#### Work order:
Would you print the material exactly, starting at its first line and ending at the line holding "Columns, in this"?

----

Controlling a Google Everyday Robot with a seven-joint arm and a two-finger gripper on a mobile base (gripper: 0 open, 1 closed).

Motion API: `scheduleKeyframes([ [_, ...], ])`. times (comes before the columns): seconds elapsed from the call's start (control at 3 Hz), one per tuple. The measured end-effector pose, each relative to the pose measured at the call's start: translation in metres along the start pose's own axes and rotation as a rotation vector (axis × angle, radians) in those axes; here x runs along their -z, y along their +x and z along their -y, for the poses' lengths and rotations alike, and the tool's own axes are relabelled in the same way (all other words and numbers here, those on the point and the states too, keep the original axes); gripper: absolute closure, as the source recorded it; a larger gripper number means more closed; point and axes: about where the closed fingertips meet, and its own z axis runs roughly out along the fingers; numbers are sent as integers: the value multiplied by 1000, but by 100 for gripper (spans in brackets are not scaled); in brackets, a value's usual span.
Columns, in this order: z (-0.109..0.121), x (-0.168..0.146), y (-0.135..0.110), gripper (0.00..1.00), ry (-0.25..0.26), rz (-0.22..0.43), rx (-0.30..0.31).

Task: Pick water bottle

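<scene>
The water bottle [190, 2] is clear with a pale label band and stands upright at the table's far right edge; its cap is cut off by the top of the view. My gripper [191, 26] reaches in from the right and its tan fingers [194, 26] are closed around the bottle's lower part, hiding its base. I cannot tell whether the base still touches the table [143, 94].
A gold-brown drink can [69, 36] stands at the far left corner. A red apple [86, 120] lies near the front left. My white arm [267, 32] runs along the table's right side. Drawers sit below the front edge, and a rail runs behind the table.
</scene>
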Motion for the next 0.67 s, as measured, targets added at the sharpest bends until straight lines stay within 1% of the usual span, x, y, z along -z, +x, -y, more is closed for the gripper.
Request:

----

#### Response to this task:
Controlling a Google Everyday Robot with a seven-joint arm and a two-finger gripper on a mobile base (gripper: 0 open, 1 closed).

Motion API: `scheduleKeyframes([ [_, ...], ])`. times (comes before the columns): seconds elapsed from the call's start (control at 3 Hz), one per tuple. The measured end-effector pose, each relative to the pose measured at the call's start: translation in metres along the start pose's own axes and rotation as a rotation vector (axis × angle, radians) in those axes; here x runs along their -z, y along their +x and z along their -y, for the poses' lengths and rotations alike, and the tool's own axes are relabelled in the same way (all other words and numbers here, those on the point and the states too, keep the original axes); gripper: absolute closure, as the source recorded it; a larger gripper number means more closed; point and axes: about where the closed fingertips meet, and its own z axis runs roughly out along the fingers; numbers are sent as integers: the value multiplied by 1000, but by 100 for gripper (spans in brackets are not scaled); in brackets, a value's usual span.
Columns, in this order: z (-0.109..0.121), x (-0.168..0.146), y (-0.135..0.110), gripper (0.00..1.00), ry (-0.25..0.26), rz (-0.22..0.43), rx (-0.30..0.31).

Nothing else is part of this exercise.